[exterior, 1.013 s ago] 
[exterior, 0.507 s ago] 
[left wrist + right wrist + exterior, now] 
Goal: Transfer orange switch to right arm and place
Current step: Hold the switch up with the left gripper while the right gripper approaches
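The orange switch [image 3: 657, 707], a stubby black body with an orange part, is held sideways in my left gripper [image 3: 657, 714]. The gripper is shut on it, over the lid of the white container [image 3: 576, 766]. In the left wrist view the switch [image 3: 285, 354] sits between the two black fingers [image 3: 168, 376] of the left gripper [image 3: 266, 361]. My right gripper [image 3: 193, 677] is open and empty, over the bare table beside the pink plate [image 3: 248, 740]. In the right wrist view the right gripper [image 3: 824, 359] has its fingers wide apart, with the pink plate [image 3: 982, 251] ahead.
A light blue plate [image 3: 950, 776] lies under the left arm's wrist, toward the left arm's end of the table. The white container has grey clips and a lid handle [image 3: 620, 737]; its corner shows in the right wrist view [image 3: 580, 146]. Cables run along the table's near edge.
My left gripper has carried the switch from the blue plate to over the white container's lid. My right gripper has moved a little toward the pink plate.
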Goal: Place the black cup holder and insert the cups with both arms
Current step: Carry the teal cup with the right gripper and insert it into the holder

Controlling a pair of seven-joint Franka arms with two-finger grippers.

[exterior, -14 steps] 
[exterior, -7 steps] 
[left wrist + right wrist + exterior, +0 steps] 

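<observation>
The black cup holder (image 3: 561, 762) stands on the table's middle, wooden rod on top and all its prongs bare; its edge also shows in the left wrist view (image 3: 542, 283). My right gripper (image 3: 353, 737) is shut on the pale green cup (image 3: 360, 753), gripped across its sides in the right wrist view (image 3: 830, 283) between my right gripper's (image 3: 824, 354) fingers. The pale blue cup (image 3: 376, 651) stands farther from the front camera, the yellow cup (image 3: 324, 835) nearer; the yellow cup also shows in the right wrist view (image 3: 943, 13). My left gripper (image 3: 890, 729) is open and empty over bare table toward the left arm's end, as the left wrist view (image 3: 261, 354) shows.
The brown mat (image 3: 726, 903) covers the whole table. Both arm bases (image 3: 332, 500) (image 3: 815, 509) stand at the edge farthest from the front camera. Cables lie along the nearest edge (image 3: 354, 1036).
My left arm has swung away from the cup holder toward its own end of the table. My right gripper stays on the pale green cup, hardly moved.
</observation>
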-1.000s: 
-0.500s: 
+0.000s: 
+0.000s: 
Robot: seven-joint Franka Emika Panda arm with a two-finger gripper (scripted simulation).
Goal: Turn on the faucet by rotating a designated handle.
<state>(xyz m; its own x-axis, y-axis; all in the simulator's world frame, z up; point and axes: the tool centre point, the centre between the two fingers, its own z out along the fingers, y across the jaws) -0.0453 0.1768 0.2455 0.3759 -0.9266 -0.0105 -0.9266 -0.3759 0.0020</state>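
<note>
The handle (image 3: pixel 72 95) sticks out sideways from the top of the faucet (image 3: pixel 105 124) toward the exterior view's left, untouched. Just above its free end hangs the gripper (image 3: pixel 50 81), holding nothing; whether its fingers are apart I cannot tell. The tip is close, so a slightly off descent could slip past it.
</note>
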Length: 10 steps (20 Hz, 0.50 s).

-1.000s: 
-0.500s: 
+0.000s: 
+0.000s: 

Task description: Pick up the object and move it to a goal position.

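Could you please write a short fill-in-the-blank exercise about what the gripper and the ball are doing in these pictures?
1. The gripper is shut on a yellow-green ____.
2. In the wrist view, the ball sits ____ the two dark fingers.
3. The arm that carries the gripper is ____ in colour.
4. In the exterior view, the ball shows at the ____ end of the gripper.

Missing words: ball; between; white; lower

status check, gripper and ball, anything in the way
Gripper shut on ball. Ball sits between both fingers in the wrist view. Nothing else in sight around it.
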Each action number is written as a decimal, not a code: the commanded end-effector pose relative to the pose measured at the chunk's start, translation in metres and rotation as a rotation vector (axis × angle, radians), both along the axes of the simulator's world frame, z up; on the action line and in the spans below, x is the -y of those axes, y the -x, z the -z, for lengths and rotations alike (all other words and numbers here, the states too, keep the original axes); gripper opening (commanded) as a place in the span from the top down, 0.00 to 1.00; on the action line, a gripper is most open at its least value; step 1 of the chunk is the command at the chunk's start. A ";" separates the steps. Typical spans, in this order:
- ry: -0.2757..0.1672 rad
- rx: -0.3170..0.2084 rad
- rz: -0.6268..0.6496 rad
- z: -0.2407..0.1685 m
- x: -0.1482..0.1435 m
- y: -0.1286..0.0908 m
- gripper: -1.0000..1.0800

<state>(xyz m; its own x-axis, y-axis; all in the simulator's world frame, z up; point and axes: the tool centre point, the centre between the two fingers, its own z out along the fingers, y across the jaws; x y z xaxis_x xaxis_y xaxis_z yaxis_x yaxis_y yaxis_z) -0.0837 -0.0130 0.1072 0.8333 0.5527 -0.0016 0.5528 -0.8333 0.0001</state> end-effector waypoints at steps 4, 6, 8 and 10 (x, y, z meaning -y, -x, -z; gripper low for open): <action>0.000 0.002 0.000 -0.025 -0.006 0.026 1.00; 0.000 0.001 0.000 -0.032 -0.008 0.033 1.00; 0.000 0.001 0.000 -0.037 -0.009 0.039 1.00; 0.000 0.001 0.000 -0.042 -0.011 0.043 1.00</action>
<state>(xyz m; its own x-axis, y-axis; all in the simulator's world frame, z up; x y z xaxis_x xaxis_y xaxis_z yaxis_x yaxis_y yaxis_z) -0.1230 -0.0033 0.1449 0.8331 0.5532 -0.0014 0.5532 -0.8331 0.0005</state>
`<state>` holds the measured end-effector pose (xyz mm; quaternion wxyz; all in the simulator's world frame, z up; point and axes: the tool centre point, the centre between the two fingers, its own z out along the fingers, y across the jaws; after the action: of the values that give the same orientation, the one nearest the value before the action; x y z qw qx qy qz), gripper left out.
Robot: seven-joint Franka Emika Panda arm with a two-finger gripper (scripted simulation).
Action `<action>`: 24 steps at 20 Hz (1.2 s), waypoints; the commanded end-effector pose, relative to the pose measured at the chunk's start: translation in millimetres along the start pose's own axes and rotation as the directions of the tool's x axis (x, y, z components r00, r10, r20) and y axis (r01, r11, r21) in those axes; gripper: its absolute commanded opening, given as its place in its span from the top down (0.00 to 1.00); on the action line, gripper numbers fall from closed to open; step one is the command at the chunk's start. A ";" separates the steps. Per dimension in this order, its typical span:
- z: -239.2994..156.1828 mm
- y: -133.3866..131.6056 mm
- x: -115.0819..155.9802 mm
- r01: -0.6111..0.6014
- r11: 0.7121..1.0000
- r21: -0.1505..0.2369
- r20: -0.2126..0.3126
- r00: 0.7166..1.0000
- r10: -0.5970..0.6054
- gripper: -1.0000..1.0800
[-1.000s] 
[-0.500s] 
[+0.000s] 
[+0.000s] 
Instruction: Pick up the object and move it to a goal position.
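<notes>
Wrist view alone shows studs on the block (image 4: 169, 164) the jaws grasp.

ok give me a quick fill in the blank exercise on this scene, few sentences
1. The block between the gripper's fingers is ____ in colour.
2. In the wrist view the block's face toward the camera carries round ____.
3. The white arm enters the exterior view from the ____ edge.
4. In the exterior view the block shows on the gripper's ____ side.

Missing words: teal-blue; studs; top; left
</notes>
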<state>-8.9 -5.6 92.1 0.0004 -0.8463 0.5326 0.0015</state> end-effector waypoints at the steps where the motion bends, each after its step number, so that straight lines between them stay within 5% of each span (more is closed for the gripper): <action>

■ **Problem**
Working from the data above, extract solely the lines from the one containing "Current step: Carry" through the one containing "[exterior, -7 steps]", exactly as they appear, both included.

■ **Written solution**
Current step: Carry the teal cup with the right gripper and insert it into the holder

Controlling a pair of seven-joint Franka arms with two-finger grippers.

[exterior, -14 steps] 
[exterior, -7 steps] 

That completes the answer.